» **Required work**
Restate word for word the lines beginning with the one that contains "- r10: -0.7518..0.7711" and ending at the bottom of the records below, both included.
BEGIN Records
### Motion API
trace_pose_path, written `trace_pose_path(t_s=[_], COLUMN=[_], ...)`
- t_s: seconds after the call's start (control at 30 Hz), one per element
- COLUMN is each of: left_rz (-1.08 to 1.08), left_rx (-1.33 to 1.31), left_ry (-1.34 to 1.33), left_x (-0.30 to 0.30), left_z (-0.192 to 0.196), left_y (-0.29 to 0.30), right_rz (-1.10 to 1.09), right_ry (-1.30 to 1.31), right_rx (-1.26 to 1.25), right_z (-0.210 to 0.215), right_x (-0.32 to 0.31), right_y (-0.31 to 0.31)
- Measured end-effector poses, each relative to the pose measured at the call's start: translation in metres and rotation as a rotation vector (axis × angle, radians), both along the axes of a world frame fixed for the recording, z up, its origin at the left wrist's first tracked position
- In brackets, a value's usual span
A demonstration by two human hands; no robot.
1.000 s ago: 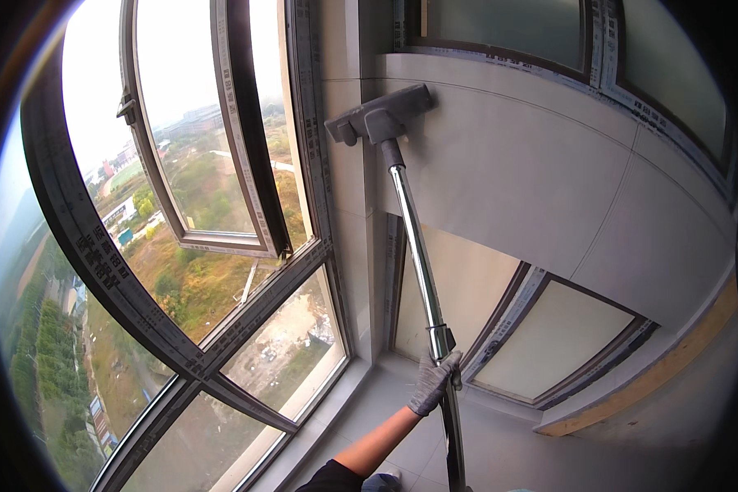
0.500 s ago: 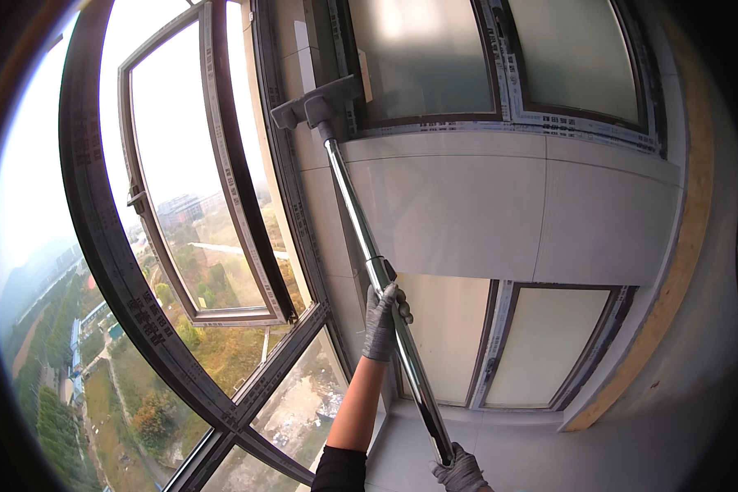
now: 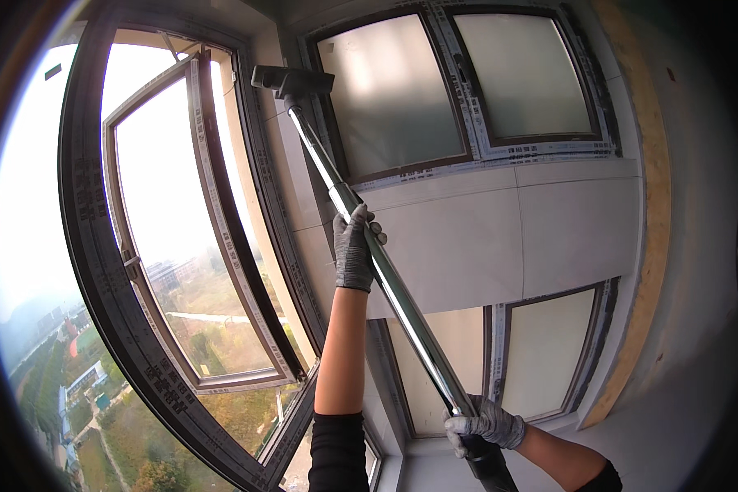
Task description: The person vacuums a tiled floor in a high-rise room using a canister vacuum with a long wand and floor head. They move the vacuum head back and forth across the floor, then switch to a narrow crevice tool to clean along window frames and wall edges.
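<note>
A chrome vacuum cleaner tube (image 3: pixel 406 307) slants across the view from lower right to upper left. My left hand (image 3: pixel 354 250), in a grey glove, is wrapped round it just below its telescopic joint. Lower down, my right hand (image 3: pixel 485 425), gloved the same way, grips the tube near the black end piece (image 3: pixel 492 469). At the top, a wide black floor nozzle (image 3: pixel 293 82) is held up against or close to the tiled corner strip between the window frames; whether it touches cannot be seen.
On the left, a window sash (image 3: pixel 197 221) stands swung open in a dark frame (image 3: pixel 127 271), with trees and buildings far below. Frosted panes (image 3: pixel 394 98) sit above and below a grey tiled band (image 3: pixel 443 246). A wooden strip (image 3: pixel 658 205) edges the wall at right.
The view has tilted upward. The nozzle has gone higher up the corner, and both hands have risen with the tube. More of my right forearm and the tube's black end now show.
</note>
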State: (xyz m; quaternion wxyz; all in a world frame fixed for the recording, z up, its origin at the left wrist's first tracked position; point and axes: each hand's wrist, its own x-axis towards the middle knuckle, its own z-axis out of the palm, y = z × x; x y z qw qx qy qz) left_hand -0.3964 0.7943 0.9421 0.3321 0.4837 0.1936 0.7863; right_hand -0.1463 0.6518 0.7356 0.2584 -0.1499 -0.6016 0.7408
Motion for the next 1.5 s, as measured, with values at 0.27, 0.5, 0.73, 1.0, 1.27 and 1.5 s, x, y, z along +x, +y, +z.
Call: trace_pose_path(t_s=[0.27,0.5,0.73,1.0,1.27,1.5], left_rz=[-0.051,-0.413,-0.326,-0.262,-0.567,-0.726], left_rx=[0.180,0.202,0.155,0.210,0.153,0.106], left_ry=[0.099,0.128,0.105,0.239,0.204,0.205], left_x=[-0.019,0.038,0.101,0.225,0.382,0.448], left_z=[0.079,0.166,0.237,0.271,0.300,0.377], left_y=[0.024,0.046,0.049,0.065,0.057,0.060], right_rz=[-0.107,-0.432,-0.625,-0.602,-0.819,-0.966], right_ry=[0.062,0.098,-0.122,0.099,0.105,-0.153], right_rx=[0.088,0.397,0.550,0.592,0.563,0.878], right_z=[0.046,0.192,0.350,0.356,0.371,0.453], right_x=[-0.040,-0.041,-0.007,0.112,0.227,0.313], right_y=[0.032,0.063,0.106,0.078,0.041,0.019])
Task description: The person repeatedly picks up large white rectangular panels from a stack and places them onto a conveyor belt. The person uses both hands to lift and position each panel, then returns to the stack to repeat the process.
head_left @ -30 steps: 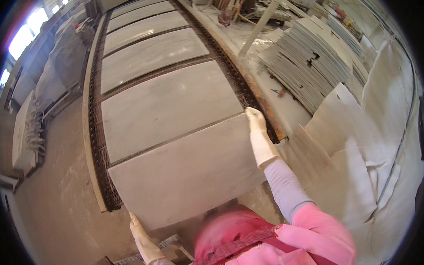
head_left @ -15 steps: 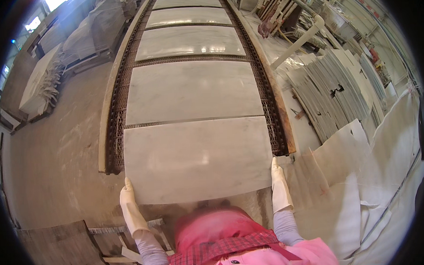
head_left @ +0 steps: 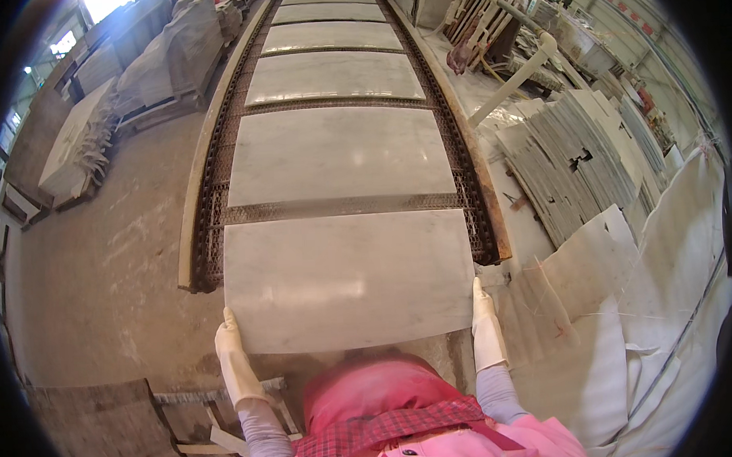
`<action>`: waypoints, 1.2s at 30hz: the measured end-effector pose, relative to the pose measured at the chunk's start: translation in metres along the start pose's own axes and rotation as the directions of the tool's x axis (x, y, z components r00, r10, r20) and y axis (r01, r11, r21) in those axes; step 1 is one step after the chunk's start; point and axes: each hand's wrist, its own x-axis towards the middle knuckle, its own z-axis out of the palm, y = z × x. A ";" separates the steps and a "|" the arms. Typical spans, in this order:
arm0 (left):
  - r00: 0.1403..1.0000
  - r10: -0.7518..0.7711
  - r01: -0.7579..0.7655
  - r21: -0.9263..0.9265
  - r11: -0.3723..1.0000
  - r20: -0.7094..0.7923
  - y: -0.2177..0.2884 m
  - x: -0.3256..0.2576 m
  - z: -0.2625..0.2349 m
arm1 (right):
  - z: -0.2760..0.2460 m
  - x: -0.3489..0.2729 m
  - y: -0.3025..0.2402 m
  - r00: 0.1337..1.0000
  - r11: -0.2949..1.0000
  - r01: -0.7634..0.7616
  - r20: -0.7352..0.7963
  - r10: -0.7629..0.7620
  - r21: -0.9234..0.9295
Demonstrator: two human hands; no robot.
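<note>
A pale grey-white stone slab (head_left: 348, 281) lies flat, its near half jutting past the front end of a mesh conveyor (head_left: 214, 262). My left hand (head_left: 229, 338), in a cream rubber glove, grips the slab's left edge near the front corner, thumb on top. On the opposite edge my right hand (head_left: 483, 317), gloved alike, is closed the same way. The fingers of both hands are hidden under or beside the stone. Farther up the belt lies a second slab (head_left: 339, 155), separated from mine by a strip of bare mesh, with several more in a row beyond.
Wooden rails edge the conveyor. At right stand stacked thin sheets (head_left: 577, 153), a pale pipe (head_left: 514, 80) and white sheeting (head_left: 573, 382). Wrapped stacks (head_left: 171, 62) line the far left. A wooden board and frame (head_left: 107, 427) sit low at near left.
The held slab has come slightly toward me and to the right, widening the gap to the slab behind it. Both hands keep their grip.
</note>
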 end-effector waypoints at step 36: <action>1.000 -0.006 0.002 0.142 0.990 0.025 0.008 -0.001 -0.001 | -0.001 0.012 -0.006 0.976 0.889 0.080 -0.145 -0.162 -0.451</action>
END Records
» **Task output**
  - r10: -0.7518..0.7711
  - r01: -0.7579..0.7655
  - r21: -0.9263..0.9265
  - r11: -0.3723..1.0000
  - r20: -0.7094..0.7923
  - y: -0.2177..0.2884 m
  - x: -0.3256..0.2576 m
  - z: -0.2625..0.2349 m
arm1 (right):
  - z: -0.2760..0.2460 m
  - x: -0.3489..0.2729 m
  - y: -0.3025..0.2402 m
  - r00: 0.1337..1.0000
  - r11: -0.2949..1.0000
  - r01: -0.7634..0.7616
  - r20: -0.7352..0.7963
  - r10: -0.7629..0.7620
  - r21: -0.9234..0.9295
Demonstrator: two human hands; no robot.
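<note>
A pale grey-white stone slab (head_left: 348, 281) lies flat, its near half jutting past the front end of a mesh conveyor (head_left: 214, 262). My left hand (head_left: 229, 338), in a cream rubber glove, grips the slab's left edge near the front corner, thumb on top. On the opposite edge my right hand (head_left: 483, 317), gloved alike, is closed the same way. The fingers of both hands are hidden under or beside the stone. Farther up the belt lies a second slab (head_left: 339, 155), separated from mine by a strip of bare mesh, with several more in a row beyond.
Wooden rails edge the conveyor. At right stand stacked thin sheets (head_left: 577, 153), a pale pipe (head_left: 514, 80) and white sheeting (head_left: 573, 382). Wrapped stacks (head_left: 171, 62) line the far left. A wooden board and frame (head_left: 107, 427) sit low at near left.
The held slab has come slightly toward me and to the right, widening the gap to the slab behind it. Both hands keep their grip.
</note>
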 end-effector waypoints at step 36: <action>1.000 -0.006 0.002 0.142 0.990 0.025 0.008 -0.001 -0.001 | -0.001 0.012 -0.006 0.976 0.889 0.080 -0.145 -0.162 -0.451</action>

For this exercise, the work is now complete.